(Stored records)
________________________________________

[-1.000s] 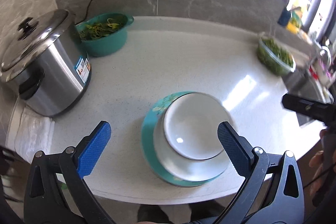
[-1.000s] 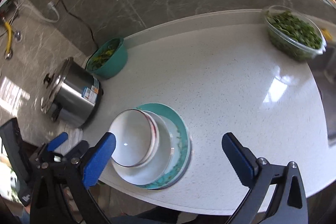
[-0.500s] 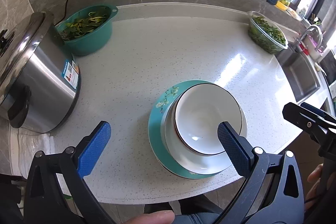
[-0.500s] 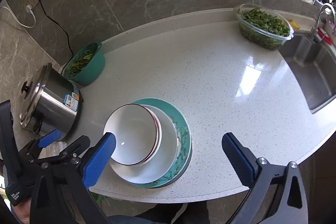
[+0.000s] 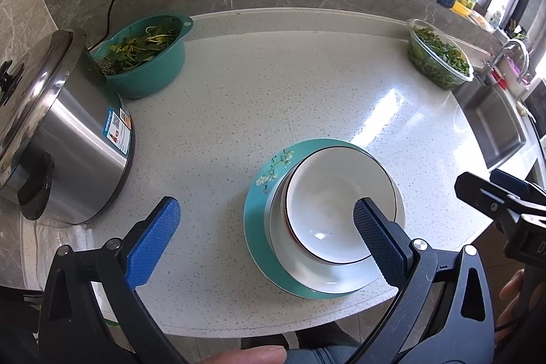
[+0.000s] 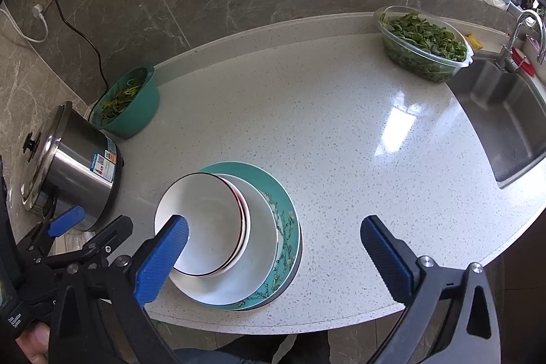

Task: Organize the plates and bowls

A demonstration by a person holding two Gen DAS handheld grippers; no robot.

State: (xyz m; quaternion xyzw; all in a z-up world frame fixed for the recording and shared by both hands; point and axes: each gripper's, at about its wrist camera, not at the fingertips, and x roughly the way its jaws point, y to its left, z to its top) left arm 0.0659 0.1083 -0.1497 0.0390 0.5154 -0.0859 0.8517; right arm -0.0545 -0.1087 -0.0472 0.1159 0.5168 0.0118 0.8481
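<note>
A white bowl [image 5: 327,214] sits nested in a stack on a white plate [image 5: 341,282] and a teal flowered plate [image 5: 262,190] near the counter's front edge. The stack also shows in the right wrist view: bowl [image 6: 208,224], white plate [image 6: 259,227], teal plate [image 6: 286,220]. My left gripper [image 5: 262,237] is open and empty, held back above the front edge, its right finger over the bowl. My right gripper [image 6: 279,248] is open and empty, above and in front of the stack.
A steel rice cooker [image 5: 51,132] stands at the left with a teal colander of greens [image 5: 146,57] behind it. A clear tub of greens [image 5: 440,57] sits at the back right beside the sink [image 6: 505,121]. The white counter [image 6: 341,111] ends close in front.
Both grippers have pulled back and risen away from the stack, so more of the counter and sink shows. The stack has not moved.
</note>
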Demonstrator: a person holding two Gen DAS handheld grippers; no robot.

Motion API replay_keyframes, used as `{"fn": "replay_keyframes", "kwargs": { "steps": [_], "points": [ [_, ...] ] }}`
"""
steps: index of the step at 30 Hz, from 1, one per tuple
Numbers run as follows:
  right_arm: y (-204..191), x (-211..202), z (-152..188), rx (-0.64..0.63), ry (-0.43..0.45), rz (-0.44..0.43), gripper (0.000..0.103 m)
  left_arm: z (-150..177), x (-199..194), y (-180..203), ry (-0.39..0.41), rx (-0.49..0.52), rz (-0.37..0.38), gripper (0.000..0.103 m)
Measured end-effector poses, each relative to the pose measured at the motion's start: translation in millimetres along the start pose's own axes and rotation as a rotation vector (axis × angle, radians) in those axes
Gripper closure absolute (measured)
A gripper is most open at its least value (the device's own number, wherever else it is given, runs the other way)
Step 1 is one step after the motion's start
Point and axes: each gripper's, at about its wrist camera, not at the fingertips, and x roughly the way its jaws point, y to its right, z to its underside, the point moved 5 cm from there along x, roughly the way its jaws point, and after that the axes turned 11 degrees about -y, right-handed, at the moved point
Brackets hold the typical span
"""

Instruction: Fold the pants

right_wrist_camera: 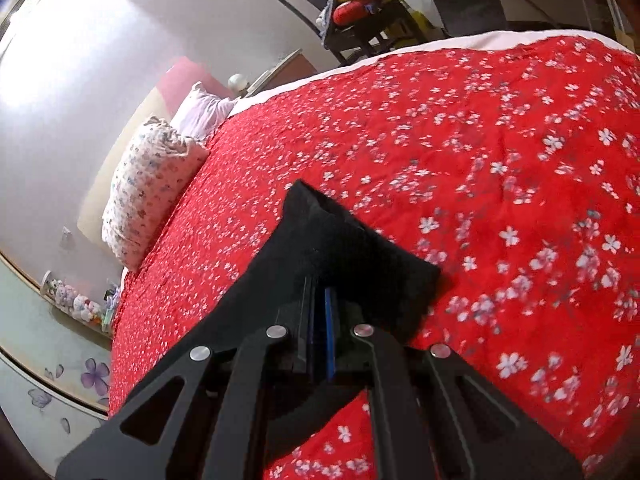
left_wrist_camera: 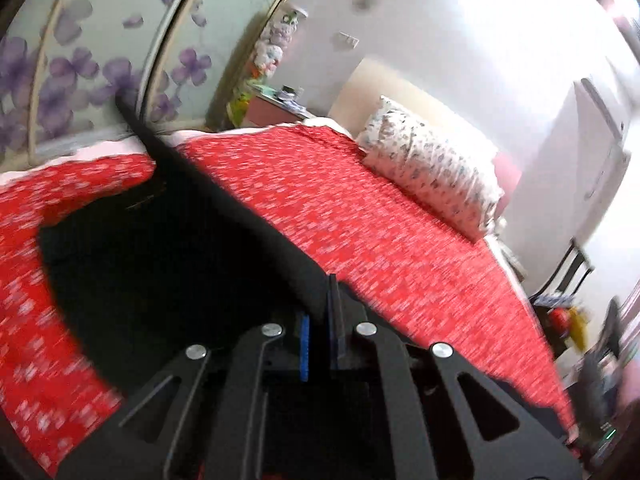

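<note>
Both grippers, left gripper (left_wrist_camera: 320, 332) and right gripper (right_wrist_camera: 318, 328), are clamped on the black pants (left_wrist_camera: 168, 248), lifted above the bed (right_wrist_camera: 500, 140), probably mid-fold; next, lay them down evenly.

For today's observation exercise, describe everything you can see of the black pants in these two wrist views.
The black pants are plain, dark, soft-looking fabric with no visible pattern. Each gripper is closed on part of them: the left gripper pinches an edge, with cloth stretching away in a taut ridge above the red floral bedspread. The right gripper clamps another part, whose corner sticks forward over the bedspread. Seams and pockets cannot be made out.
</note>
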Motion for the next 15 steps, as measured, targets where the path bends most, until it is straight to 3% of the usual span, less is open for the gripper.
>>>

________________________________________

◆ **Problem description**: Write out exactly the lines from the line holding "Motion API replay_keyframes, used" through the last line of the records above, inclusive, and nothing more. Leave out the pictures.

◆ **Expected output**:
Motion API replay_keyframes, used as `{"fn": "replay_keyframes", "kwargs": { "steps": [_], "points": [ [_, ...] ] }}`
"""
steps: index of the step at 30 Hz, from 1, one per tuple
Numbers run as follows:
  right_arm: y (-204..191), x (-211..202), z (-152..188), rx (-0.64..0.63), ry (-0.43..0.45), rz (-0.44..0.43), gripper (0.000..0.103 m)
  left_arm: z (-150..177), x (-199..194), y (-180..203), ry (-0.39..0.41), rx (-0.49..0.52), rz (-0.37..0.38), gripper (0.000..0.103 m)
Measured end-effector poses, each relative to the pose measured at the motion's start: translation in millimetres along the start pose's own axes and rotation as a rotation vector (axis × angle, radians) in those axes
Gripper closure absolute (measured)
A gripper is most open at its least value (the device's own number, wherever else it is given, runs the other way)
Step 1 is one step after the motion's start
Point and axes: each gripper's, at about its wrist camera, not at the fingertips, and x roughly the way its jaws point, y to its right, z to its underside, the point moved 5 cm from there along x, roughly the way its jaws point, and after that the axes turned 11 degrees about -y, right-handed, at the moved point
Brackets hold the typical span
"""

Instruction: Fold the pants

right_wrist_camera: 
left_wrist_camera: 

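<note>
Both grippers, left gripper (left_wrist_camera: 320, 332) and right gripper (right_wrist_camera: 318, 328), are clamped on the black pants (left_wrist_camera: 168, 248), lifted above the bed (right_wrist_camera: 500, 140), probably mid-fold; next, lay them down evenly.

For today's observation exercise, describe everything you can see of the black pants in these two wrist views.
The black pants are plain, dark, soft-looking fabric with no visible pattern. Each gripper is closed on part of them: the left gripper pinches an edge, with cloth stretching away in a taut ridge above the red floral bedspread. The right gripper clamps another part, whose corner sticks forward over the bedspread. Seams and pockets cannot be made out.
</note>
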Motion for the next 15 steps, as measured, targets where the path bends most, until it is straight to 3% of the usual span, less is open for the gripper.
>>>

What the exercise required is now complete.